THOUGHT&BOOK

Kritis Terhadap Diri Sendiri


Beberapa waktu yang lalu tiba-tiba saya terpikir untuk membolak-balik sudut pandang saya, (haha apaan ya istilahnya? merenung kali) :) Kenapa? gak tahu juga sih, mungkin dari beberapa bacaan, tontonan, atau obrolan sama suami, (dominannya sama suami kayaknya, soalnya temen diskusi), juga temen-temen kantor atau liat status-status di medsos, chit-chat sama temen-temen lama mungkin. Intinya reaksi dari apa yang dialami dari lingkungan sekitar gitu...

Mungkin karena lagi mood-nya bagus juga, pikiran jadi lebih fresh gitu :D

Emm, jadi begini... seringkali kan ya kita itu ketika ada pada posisi atau ketika melakukan sesuatu yang berbeda dari kebanyakan, (mau bilang pada batas tidak normal, tapi nanti jadinya malah generalisasi tentang sebuah kenormalan dong) ada aja tuh komentar yang agak mengganggu. Karena hal tersebut tadi berbeda. Sebetulnya kan mungkin memang wajar gitu, tiap orang kan beda-beda dan justru juga karena adanya pola yang sama tentang sudut pandang. Kebetulan nih misal kita ada di kutub yang berlawanan dari kebanyakan, maka akan timbul benturan-benturan pada dua sisi tadi.

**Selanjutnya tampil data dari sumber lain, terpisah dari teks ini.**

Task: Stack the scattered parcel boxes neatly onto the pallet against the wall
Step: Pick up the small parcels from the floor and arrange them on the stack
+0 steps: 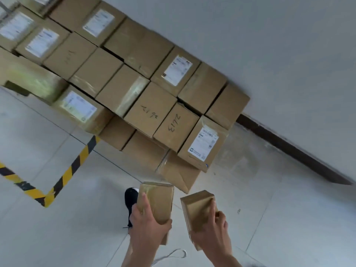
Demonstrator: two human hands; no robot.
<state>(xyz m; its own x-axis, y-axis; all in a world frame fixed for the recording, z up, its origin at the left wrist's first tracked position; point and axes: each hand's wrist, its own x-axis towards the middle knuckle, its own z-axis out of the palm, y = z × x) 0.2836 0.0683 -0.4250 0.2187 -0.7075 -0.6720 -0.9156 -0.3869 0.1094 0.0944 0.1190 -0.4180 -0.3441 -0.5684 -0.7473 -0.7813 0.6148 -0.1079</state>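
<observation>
Left hand [148, 226] grips one small parcel [158, 201], right hand [211, 232] another [198, 209] — fingers wrapped round each, carried low before the wall stack [146, 89]. Best set singly, edges squared — pallet itself hidden.

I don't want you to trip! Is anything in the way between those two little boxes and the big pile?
Nothing visible. The left hand holds the left box, the right hand the right box, and only bare floor lies between them and the pile. The striped tape is off to the left.
</observation>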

Nah, sayangnya hal-hal semacam ini menjadi salah satu sebab kesenjangan dalam pergaulan. Kita jadi salah sangka trus menjauh dari orang-orang yang tadi beda dan menyebabkan situasi seperti itu yang mungkin bikin gak nyaman, terus ada namanya tesinggung, sakit hati, dan parahnya balas dendam dong.. heheee.

Ribet ya penggambaran saya seperti apa sih yang saya maksud, jadi misalnya gini nih... 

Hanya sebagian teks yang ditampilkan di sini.